Task details: From the data below, copy out every line in which the word "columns" occurs.

Available data:
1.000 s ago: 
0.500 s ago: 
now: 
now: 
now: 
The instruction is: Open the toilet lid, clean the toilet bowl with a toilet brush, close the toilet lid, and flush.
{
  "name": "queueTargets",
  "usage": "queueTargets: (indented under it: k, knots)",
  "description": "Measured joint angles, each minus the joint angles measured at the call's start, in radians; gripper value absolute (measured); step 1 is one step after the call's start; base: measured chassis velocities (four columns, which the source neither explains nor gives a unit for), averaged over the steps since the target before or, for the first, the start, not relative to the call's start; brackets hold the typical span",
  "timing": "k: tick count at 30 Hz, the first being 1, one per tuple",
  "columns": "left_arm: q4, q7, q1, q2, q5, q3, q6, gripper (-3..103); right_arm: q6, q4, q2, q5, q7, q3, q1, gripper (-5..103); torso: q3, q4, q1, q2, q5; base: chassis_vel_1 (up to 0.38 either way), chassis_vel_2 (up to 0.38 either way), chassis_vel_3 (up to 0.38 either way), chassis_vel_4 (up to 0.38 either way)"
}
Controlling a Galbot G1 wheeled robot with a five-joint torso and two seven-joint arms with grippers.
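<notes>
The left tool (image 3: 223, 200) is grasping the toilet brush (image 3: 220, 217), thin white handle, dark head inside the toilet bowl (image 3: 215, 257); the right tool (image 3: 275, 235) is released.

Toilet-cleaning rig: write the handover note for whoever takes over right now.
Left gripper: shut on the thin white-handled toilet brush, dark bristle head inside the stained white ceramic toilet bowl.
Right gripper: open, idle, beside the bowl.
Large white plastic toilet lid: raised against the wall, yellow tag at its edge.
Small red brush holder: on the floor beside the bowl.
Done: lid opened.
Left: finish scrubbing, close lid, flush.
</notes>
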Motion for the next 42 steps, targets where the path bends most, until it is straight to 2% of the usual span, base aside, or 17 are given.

Output:
  "description": "Measured joint angles, each minus the joint angles measured at the call's start, in radians; gripper value absolute (measured); step 1 is one step after the call's start; base: measured chassis velocities (four columns, which the source neither explains nor gives a unit for), averaged over the steps since the target before or, for the first, the start, not relative to the call's start; brackets hold the typical span",
  "columns": "left_arm: q4, q7, q1, q2, q5, q3, q6, gripper (-3..103); right_arm: q6, q4, q2, q5, q7, q3, q1, gripper (-5..103); torso: q3, q4, q1, q2, q5; base: chassis_vel_1 (up to 0.38 either way), chassis_vel_2 (up to 0.38 either way), chassis_vel_3 (up to 0.38 either way), chassis_vel_4 (up to 0.38 either way)"

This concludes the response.